Task instructions
Retype each line of the data below exactly, beginning with the first and ending with the one that contains "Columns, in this". Pictures do not belong in the copy.

Dataset section
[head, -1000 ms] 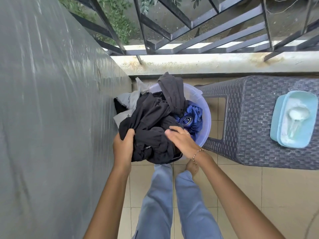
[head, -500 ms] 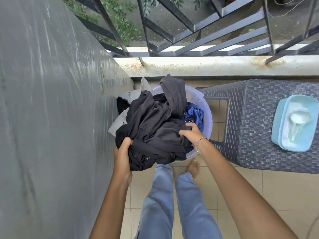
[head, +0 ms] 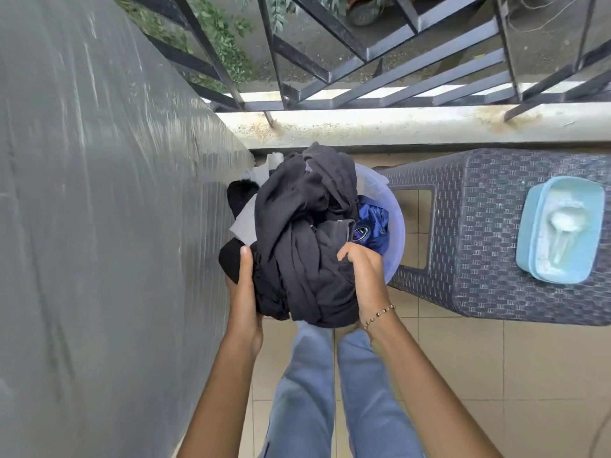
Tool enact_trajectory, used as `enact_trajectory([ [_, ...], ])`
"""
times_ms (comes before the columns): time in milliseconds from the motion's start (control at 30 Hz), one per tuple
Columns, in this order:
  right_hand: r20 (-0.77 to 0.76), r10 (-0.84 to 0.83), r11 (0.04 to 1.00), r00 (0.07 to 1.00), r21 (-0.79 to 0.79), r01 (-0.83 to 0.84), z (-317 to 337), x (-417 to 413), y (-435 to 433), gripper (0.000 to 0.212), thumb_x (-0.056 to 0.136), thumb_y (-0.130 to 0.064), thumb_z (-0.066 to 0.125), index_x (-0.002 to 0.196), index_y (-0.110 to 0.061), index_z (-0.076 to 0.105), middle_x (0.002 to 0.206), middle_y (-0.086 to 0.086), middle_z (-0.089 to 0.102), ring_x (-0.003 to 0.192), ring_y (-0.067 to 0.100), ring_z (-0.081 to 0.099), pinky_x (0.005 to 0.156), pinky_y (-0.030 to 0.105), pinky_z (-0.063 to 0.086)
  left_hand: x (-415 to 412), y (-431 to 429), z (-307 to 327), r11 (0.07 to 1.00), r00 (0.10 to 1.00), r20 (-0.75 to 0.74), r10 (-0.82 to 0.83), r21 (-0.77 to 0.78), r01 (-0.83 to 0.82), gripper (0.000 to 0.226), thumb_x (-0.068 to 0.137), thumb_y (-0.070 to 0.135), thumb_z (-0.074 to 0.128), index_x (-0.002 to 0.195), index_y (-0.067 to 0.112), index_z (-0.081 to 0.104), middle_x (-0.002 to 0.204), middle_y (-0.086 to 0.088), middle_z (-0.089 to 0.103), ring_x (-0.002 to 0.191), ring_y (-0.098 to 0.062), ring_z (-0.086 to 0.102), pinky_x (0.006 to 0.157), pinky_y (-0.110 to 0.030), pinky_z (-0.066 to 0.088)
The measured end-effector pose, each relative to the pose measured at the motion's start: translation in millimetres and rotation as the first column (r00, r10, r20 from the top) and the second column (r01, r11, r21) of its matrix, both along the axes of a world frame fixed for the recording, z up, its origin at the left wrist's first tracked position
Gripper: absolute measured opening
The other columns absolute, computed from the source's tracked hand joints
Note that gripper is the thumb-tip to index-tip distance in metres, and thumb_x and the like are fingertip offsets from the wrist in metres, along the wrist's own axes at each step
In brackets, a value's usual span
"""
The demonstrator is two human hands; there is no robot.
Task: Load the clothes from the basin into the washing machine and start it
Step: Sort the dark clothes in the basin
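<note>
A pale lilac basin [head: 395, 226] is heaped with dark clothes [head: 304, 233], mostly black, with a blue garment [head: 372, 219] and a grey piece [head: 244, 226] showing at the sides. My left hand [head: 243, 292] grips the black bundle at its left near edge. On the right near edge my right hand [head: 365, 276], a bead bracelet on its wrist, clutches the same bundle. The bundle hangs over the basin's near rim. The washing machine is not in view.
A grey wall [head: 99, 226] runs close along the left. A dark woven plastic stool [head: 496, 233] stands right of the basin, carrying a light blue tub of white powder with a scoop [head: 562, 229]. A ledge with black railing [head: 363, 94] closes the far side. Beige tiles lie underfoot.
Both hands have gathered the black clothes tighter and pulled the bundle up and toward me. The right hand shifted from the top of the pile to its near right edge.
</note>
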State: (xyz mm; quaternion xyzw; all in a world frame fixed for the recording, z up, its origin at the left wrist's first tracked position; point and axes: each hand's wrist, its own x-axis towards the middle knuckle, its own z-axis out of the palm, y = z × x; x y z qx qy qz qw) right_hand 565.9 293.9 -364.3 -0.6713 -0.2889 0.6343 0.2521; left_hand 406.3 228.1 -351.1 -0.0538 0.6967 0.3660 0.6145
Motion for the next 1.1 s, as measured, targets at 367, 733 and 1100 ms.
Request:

Response box
[head, -1000 ms] 
[head, -500 ms] 
[head, +0 ms] 
Tool enact_trajectory, used as `enact_trajectory([ [_, ...], ])`
"""
times_ms (comes before the columns): time in milliseconds from the motion's start (control at 30 Hz), one per tuple
Columns, in this order:

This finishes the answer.